Cynthia Ruf, vice president of branding and stakeholder relationships for Long Island Community Hospital in East Patchogue, also offered no specific comment regarding the employees opting out of the vaccination process, though she did say that the hospital has had “great success” administering the first round of doses to employees. “We have not wasted any single vaccine and already have employees signed up for when we get our next distribution,” she stated in an email.

Hospital officials from Stony Brook Medicine, which includes its flagship teaching hospital as well as Stony Brook Southampton Hospital and Eastern Long Island Hospital in Greenport, are encouraging all eligible employees to get the vaccine a spokesman said.

Like NYU Winthrop, the system is providing education to employees about the vaccine and it has “physicians on-hand to answer questions employees may have about the vaccine,” according to a statement from Stony Brook Medicine. The statement went on to taut the employees adherence to the CDC’s guidelines, such as the “proper and consistent use” of personal protection equipment and hand hygiene to “minimize the chance of contagion and spread.”

Requests for comment from 1199 SEIU Healthcare Workers East, the largest collective bargaining unit representing most of Long Island’s hospitals, were not answered. Just prior to the vaccination of the person in the U.S. — a nurse at Long Island Jewish Medical Center in New Hyde Park — the union on Dec. 12, urged workers to take the vaccine calling it a “critical step forward to help protect members’ health and put an end to the devastating pandemic that has ravaged our nation.”

A request for comment to the union representing Stony Brook University Hospital Medical Center workers was also not answered.

Vaccine Declination Taking A Chance For Some, Others A Personal Choice

Wu told The Los Angeles Times that she would take her chances and rely on her PPE and relayed that colleagues were also taking their chances by opting out of the vaccination process. “I feel people think, ‘I can still make it until this ends without getting the vaccine,” she said to a Times reporter.

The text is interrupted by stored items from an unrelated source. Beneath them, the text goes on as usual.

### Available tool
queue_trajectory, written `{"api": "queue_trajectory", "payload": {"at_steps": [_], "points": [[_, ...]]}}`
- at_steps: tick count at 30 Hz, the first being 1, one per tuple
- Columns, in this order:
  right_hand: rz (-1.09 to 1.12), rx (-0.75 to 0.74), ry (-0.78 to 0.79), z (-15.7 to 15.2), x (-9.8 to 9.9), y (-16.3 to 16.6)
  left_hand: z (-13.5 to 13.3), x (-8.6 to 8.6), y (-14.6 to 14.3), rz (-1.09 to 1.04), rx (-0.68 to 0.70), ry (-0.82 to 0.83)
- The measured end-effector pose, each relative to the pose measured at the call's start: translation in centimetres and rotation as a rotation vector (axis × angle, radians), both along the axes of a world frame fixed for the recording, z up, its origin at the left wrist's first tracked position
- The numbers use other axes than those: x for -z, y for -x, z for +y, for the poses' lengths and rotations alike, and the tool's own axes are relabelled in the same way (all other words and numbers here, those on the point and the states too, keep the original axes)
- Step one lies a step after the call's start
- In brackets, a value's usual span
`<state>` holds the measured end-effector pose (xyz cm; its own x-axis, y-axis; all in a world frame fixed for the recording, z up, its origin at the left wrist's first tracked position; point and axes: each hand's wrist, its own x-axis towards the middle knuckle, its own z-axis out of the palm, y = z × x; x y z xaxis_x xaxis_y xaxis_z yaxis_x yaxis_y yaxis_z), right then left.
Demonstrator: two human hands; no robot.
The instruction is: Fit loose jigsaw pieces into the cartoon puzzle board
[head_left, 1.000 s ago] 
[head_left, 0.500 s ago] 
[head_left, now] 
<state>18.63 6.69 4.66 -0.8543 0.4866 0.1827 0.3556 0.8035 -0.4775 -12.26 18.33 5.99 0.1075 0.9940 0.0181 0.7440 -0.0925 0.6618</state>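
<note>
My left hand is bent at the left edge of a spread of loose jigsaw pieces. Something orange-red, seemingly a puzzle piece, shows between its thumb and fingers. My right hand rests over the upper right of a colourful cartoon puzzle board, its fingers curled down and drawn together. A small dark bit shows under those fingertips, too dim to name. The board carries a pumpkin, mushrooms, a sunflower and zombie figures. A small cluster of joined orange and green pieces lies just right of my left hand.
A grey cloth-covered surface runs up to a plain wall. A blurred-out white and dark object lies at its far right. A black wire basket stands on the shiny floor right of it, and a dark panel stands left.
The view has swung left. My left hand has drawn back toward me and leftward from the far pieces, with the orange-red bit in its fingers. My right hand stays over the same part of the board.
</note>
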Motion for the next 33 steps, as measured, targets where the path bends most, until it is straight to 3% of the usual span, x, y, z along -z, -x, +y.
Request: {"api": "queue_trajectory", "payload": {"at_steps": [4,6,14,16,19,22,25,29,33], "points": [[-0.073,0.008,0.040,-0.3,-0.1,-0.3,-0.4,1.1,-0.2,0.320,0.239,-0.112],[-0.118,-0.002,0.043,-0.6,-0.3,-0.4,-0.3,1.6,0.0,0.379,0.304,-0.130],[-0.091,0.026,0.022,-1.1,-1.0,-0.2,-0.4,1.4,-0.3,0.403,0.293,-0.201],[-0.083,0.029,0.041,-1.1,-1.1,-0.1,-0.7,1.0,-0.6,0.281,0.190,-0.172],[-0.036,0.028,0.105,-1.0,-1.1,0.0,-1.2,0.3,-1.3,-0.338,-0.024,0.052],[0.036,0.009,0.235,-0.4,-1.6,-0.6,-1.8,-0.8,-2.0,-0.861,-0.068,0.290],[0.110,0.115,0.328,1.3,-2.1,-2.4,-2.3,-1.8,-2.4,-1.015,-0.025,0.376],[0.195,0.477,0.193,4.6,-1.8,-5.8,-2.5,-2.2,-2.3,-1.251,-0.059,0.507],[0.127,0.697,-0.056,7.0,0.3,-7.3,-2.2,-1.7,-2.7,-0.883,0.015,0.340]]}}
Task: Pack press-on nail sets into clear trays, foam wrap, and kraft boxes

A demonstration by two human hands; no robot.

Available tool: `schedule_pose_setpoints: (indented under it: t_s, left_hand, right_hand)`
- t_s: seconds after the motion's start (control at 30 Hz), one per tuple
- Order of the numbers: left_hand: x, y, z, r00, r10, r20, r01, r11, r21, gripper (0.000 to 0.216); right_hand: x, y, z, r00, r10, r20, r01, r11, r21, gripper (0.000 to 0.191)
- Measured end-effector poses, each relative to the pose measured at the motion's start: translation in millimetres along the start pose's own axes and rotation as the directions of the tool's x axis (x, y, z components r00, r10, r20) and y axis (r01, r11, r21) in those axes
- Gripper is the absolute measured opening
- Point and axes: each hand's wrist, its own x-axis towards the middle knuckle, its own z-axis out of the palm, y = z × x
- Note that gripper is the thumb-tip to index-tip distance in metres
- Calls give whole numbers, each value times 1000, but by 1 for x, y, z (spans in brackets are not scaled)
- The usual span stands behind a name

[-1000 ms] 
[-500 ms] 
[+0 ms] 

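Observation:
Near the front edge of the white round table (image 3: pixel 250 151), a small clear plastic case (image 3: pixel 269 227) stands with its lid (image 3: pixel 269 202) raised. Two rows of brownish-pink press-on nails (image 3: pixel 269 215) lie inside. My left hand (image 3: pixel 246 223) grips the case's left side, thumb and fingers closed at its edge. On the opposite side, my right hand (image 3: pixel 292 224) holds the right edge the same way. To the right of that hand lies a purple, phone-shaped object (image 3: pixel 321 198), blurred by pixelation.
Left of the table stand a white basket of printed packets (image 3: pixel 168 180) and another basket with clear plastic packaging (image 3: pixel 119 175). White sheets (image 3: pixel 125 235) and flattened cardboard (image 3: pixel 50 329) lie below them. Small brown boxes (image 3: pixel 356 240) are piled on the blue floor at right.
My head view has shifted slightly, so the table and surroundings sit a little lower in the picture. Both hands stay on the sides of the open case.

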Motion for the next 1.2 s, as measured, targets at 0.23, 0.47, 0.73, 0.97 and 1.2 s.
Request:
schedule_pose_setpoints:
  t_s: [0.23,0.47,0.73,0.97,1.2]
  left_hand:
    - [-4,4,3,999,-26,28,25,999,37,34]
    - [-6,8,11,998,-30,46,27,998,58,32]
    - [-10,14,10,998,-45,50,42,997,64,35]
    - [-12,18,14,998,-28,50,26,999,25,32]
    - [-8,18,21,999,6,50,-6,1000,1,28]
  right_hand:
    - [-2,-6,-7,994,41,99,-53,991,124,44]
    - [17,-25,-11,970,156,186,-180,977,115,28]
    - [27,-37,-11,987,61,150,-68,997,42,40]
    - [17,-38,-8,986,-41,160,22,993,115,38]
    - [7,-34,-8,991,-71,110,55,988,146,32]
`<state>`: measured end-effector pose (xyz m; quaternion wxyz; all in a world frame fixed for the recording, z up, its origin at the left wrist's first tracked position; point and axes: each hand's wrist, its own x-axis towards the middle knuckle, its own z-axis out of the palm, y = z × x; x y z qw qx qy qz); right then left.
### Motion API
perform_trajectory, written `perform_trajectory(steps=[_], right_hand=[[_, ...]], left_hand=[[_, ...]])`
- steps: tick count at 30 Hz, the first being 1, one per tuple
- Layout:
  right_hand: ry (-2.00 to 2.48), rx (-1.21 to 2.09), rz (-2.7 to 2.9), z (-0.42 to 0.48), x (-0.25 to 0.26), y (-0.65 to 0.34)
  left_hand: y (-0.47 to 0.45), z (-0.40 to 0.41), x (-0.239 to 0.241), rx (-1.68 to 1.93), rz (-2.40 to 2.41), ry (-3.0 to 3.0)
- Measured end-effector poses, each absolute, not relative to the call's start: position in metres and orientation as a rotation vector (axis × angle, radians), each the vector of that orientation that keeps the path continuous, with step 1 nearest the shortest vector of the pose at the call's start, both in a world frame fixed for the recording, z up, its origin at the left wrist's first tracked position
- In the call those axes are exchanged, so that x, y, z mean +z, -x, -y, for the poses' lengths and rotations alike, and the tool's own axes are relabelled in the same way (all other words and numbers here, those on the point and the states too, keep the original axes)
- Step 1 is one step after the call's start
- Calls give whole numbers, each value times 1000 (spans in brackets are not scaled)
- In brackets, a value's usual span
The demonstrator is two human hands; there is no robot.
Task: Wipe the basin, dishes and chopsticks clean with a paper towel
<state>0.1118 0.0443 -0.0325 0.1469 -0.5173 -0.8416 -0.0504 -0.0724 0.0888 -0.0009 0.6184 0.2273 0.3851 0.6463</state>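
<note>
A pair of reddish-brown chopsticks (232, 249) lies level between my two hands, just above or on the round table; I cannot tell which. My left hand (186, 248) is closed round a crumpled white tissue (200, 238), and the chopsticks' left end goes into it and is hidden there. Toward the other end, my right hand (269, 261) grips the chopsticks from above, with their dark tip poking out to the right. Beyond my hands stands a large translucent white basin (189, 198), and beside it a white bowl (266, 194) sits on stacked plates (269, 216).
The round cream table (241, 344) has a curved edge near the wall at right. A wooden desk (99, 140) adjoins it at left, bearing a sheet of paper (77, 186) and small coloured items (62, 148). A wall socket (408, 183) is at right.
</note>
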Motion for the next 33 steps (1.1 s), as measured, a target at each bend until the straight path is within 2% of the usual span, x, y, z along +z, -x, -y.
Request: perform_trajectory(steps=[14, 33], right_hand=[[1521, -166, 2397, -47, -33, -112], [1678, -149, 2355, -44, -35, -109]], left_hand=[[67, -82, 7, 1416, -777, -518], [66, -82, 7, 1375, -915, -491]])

Rachel H. said she has worked through the pandemic, working from at home and then as restrictions loosened returning to the office without contracting COVID-19. When prompted if she is scared of contracting the virus, she admitted that she was.

“Of course, however, I have thought of that and I am not so sure that the vaccine will protect me,”he said.

Rachel said that she has heard people in the community criticizing frontline healthcare workers who are not taking the vaccine and it frustrates her because she realizes that the workers are professionals with more knowledge of medicine and the vaccine rollout.

“I say, ‘they have their reasons,’” she said.

She disagrees with any notion that healthcare workers are super-spreading if they don’t take the vaccine because she does not believe they would show up to work with symptoms and endanger their patients. However, she understands the need to get as many people vaccinated as possible, but pointed out it’s their personal preference.

“They still have a say as to what goes into their bodies,” she said.

Though she did note that if she was a frontline worker she might think differently about taking the vaccine. But for now, it’s a personal choice up to each employee and everyone is going to have a differing opinion on it, she said.

“I do think once more vaccines come out, more people in healthcare will be open to taking them,” she said.